Aquí no se fía

Quién está de enhorabuena por las sentencias sobre la banca

Esta semana se han conocido dos sentencias muy esperadas por los usuarios de servicios financieros y muy temidas por la banca. Una del Tribunal de Justicia de la Unión Europea sobre el Índice de Referencia de los Préstamos Hipotecarios (IRPH). Y otra del Supremo sobre los tipos de interés de las tarjetas con pago aplazado, conocidas en el argot como tarjetas revolving. En ambas, los jueces han echado una palada de cal y otra de arena, puede que para evitar el coste de dar plenamente la razón a los afectados o la impopularidad de negársela sin reservas.

La sentencia relativa al IRPH no entra en si este índice, con carácter general, es nulo por falta de transparencia. Se limita a proclamar el derecho de quienes lo tienen previsto en sus hipotecas a reclamar ante los tribunales nacionales, y la obligación de éstos de examinarlas una por una. La de las tarjetas revolving reconoce que los intereses cobrados en el caso concreto objeto de litigio (27%) eran excesivos. Pero utiliza como elemento de comparación la media de ese tipo de tarjetas (19-20%) y no de los préstamos al consumo (7-8%), como había establecido en una sentencia anterior el propio Supremo.

Las asociaciones de consumidores han acogido con alborozo los dos pronunciamientos judiciales, aunque la verdad es que, en mi modesta opinión, no hay para tanto. La corte europea ha eludido mojarse sobre el fondo del asunto y ha devuelto la pelota a los tribunales españoles. Los usuarios que se sientan perjudicados por el IRPH tendrán que reclamar individualmente, con los gastos y la larga espera que eso siempre conlleva. Un calvario parecido espera a los titulares de las tarjetas revolving, pues la sentencia del Supremo no dice a partir de cuánto los intereses son usurarios, lo que obliga también a analizar caso por caso las posibles reclamaciones.

Quienes sí están de enhorabuena, sin duda, son los despachos de abogados y aquellas organizaciones que en los últimos tiempos han hecho de las demandas contra la banca una de sus principales fuentes de ingresos. Es verdad que, en general, prestan un servicio importante y que su concurso ha sido fundamental para acabar con auténticos abusos, como las cláusulas suelo o la imputación de todos los gastos hipotecarios a los deudores. Sin embargo, a nadie se le escapa que detrás de su aparente afán justiciero se esconde un lucrativo negocio. Legítimo, desde luego; pero negocio.
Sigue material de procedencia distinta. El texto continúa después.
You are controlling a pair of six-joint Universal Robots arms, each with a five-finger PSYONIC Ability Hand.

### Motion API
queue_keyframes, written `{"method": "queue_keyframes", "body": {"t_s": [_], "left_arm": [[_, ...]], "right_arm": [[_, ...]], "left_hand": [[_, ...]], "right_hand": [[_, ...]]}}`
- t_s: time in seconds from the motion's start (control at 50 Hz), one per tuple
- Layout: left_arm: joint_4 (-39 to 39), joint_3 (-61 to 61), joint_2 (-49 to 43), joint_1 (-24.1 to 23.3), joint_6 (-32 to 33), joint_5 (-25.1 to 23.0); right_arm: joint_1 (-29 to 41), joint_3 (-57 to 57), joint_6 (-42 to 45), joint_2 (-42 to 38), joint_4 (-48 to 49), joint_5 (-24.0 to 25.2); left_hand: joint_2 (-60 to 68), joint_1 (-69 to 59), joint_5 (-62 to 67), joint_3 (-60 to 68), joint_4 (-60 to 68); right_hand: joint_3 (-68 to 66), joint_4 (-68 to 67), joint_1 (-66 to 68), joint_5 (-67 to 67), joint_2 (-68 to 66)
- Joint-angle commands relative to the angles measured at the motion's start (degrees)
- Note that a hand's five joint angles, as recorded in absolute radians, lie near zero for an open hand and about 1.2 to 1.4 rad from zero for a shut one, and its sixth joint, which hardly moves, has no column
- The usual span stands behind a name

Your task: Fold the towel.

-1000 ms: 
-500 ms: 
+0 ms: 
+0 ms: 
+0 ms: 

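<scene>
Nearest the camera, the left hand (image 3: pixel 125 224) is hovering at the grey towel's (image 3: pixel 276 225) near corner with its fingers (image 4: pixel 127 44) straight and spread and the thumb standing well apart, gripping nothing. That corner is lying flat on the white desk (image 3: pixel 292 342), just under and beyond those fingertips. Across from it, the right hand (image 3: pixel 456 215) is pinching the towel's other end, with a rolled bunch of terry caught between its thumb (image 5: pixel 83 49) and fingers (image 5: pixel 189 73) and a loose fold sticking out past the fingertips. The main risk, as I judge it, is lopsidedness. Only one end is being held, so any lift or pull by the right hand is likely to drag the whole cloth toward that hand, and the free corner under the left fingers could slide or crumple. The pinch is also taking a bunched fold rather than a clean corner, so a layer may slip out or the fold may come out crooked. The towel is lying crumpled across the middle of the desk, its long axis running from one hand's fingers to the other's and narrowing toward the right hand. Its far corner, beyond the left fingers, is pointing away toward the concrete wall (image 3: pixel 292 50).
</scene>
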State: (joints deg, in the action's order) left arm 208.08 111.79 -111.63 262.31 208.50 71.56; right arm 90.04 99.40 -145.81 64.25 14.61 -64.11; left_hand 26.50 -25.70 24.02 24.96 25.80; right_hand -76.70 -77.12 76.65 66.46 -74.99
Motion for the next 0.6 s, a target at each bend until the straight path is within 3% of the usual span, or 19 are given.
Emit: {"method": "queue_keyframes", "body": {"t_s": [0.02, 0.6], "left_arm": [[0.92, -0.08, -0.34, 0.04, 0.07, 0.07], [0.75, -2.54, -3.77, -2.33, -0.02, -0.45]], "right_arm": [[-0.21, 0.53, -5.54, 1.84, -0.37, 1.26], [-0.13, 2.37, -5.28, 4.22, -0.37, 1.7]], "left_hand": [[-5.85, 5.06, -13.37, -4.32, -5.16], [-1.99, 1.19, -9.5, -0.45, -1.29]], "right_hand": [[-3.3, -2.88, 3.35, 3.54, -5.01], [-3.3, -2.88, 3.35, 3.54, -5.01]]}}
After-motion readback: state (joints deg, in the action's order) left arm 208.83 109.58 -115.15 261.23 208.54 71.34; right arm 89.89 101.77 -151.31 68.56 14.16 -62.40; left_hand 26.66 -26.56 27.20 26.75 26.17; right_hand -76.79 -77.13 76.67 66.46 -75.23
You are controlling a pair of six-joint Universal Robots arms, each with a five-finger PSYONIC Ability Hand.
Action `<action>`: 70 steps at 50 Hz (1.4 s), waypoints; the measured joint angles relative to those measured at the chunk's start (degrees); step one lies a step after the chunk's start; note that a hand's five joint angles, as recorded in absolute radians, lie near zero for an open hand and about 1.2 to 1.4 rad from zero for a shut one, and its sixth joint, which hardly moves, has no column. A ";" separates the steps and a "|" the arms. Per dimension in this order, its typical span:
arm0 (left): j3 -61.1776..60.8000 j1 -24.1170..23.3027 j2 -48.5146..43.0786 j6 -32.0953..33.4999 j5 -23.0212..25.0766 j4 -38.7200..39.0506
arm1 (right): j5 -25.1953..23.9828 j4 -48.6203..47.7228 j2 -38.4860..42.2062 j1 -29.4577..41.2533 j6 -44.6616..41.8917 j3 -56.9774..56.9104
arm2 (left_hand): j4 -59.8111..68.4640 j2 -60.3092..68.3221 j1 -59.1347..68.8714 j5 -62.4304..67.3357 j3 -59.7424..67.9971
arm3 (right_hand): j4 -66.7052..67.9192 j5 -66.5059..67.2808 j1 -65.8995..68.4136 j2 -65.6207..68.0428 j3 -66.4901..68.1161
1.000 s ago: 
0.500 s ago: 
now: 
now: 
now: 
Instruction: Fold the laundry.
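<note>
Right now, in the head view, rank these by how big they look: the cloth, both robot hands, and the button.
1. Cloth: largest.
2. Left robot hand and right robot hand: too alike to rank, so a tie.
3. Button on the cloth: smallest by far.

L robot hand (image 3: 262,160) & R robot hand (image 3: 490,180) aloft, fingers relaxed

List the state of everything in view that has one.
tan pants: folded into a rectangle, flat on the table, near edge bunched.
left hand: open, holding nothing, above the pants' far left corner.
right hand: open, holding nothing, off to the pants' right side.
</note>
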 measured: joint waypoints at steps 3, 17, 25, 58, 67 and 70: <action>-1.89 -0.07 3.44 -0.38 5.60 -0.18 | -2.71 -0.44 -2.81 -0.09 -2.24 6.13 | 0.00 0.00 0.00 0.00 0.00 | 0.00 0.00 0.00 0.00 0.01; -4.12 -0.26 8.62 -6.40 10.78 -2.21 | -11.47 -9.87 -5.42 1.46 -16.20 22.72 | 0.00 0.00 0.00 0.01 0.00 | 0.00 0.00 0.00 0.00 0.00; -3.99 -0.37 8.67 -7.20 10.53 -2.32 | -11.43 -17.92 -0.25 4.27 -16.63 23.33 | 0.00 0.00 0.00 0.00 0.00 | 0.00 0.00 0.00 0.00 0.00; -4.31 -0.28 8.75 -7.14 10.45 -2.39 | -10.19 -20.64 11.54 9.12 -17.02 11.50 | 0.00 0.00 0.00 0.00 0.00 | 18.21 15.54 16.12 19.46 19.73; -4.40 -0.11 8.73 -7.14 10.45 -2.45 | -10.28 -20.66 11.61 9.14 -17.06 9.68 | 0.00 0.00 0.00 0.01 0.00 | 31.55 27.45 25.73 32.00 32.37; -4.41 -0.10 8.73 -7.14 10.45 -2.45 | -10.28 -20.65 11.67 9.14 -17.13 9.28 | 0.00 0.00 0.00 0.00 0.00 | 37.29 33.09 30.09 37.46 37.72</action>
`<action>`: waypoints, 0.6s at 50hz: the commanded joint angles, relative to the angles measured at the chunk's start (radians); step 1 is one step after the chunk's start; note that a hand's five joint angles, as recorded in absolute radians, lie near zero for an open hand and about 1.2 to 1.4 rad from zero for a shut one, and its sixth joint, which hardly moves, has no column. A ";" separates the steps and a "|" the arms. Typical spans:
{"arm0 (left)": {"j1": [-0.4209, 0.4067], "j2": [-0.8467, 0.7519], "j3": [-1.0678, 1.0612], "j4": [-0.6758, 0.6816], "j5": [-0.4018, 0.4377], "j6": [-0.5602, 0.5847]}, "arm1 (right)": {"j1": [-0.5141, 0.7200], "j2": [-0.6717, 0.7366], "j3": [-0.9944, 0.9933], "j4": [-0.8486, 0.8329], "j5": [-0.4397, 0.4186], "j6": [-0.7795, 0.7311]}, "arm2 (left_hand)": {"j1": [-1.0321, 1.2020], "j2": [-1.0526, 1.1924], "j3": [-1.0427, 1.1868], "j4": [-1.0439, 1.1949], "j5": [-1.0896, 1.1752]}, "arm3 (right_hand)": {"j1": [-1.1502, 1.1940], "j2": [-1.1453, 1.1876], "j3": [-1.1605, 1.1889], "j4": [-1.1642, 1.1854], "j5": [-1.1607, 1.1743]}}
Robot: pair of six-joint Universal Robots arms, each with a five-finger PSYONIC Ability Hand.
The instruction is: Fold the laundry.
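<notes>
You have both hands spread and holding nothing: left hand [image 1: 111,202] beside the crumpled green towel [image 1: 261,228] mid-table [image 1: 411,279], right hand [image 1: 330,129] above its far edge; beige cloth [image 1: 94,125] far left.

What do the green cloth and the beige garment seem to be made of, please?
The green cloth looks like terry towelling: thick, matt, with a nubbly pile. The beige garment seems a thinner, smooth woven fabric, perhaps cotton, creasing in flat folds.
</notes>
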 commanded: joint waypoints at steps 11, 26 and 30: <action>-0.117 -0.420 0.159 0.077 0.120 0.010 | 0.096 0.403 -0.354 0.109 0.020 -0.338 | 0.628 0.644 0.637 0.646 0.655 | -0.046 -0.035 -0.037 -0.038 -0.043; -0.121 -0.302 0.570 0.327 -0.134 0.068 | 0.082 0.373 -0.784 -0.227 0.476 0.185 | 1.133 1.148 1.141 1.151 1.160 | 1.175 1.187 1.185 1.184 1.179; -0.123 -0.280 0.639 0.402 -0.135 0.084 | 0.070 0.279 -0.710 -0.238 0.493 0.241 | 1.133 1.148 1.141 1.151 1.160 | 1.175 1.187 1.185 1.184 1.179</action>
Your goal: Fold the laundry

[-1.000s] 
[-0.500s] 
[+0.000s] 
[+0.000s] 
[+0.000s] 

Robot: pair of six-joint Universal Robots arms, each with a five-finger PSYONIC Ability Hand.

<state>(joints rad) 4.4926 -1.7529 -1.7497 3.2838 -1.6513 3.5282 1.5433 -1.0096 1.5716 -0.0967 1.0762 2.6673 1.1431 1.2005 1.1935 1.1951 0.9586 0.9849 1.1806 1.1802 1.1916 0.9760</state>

En pro de ese negocio es altamente probable que, más bien pronto que tarde, se produzca una avalancha de acciones ante los tribunales, a riesgo de que puedan llegar a colapsarse. Con el Impuesto sobre Actos Jurídicos Documentados ya apareció ese peligro, y el Gobierno lo conjuró endosándoselo por ley a la banca. Cerrar la puerta, por el mismo procedimiento, a que las entidades utilicen un tipo de referencia distinto al euríbor cuando les convenga sería de justicia. Y no digamos ya redefinir dónde los intereses superan lo admisible y empieza la usura. Una norma casi decimonónica (de 1908) no parece que sea lo más razonable.